Modification de la loi sur la cybercriminalité au Niger : RSF alerte sur les risques pour les journalistesLa récente modification de la loi sur la cybercriminalité au Niger, signée par le général Abdourahamane Tiani, suscite de vives inquiétudes parmi les défenseurs de la liberté de la presse. Reporters sans frontières (RSF) a tiré la sonnette d'alarme, soulignant que cette législation pourrait être utilisée pour emprisonner et censurer les journalistes en ligne. L'organisation appelle à l'abrogation immédiate de cette ordonnance.
Le 7 juin, le général Tiani, au pouvoir depuis le coup d’État de juillet 2023, a modifié trois articles de la loi de 2019 sur la répression de la cybercriminalité. Ces modifications rétablissent les peines d’emprisonnement pour des infractions telles que la “diffamation”, les “injures” et la “diffusion de données de nature à troubler l’ordre public ou à porter atteinte à la dignité humaine” lorsque ces actes sont commis en ligne. Ces peines avaient été supprimées en 2022.
Cette nouvelle ordonnance marque un retour en arrière inquiétant pour la liberté de la presse au Niger, où les peines privatives de liberté pour les délits de presse avaient été abolies avec l'adoption du Code de la presse en 2010. Désormais, un journaliste pourra être traité comme un simple citoyen dès lors que ses propos sont publiés en ligne, ce qui donne aux autorités judiciaires une marge de manœuvre considérable pour poursuivre les journalistes critiques.
Particulièrement préoccupant, l’article 31, modifié par l'ordonnance, stipule que la diffusion de données de nature à troubler l’ordre public ou à porter atteinte à la dignité humaine sera punie “même lorsque les données produites et diffusées sont avérées”. Cela signifie qu'un article journalistique, même véridique, pourrait être incriminé sous cette disposition.

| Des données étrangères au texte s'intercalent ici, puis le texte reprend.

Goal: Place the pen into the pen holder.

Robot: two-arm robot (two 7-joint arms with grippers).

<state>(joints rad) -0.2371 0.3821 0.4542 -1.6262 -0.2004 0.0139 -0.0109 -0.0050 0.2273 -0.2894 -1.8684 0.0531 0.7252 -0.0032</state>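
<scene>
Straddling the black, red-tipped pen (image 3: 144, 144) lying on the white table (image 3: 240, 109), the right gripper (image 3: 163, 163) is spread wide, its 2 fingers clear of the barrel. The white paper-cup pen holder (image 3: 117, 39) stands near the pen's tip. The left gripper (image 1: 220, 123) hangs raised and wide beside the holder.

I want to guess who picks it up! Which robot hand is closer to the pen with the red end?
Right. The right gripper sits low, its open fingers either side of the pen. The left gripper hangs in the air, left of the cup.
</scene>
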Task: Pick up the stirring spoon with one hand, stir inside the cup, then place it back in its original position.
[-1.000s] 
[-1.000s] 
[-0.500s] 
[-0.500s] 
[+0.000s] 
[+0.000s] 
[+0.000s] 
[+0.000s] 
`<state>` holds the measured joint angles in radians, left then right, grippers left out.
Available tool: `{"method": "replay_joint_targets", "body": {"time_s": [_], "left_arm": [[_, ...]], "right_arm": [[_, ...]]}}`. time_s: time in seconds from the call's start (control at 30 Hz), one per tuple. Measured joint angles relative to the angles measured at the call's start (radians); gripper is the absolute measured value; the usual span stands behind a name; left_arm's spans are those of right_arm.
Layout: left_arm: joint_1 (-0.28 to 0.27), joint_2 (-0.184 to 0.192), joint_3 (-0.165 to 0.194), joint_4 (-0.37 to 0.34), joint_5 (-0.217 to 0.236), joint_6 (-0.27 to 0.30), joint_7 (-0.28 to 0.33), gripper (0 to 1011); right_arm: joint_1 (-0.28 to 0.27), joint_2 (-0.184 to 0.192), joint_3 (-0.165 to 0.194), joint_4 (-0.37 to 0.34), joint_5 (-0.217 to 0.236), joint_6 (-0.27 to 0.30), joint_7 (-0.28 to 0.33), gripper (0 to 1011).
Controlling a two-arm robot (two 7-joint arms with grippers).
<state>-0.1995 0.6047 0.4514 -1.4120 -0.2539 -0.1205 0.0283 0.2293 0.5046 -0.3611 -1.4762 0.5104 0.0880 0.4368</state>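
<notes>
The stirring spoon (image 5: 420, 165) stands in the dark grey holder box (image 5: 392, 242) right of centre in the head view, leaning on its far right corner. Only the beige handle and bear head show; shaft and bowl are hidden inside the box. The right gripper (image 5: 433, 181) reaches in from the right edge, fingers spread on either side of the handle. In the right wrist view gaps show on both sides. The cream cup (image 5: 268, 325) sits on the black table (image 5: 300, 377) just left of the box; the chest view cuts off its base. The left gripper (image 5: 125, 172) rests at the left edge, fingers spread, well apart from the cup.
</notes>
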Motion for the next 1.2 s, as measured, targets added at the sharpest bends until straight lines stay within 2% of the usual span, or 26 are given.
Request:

Sadibou Marong, directeur du bureau Afrique subsaharienne de RSF, a dénoncé ces mesures. "Alors que la liberté de la presse est déjà mise à rude épreuve au Niger, les autorités militaires ont décidé d'accentuer leur pression sur les journalistes en rétablissant les peines d'emprisonnement et de lourdes amendes pour des délits liés à la cybercriminalité, couvrant un grand nombre de charges pouvant être utilisées contre les professionnels de l’information. Ces dispositions liberticides confirment un grave recul de la liberté de la presse et illustrent jusqu'où la junte est disposée à aller dans l’instrumentalisation du droit pour réprimer les médias. RSF appelle à l’abrogation de cette ordonnance liberticide."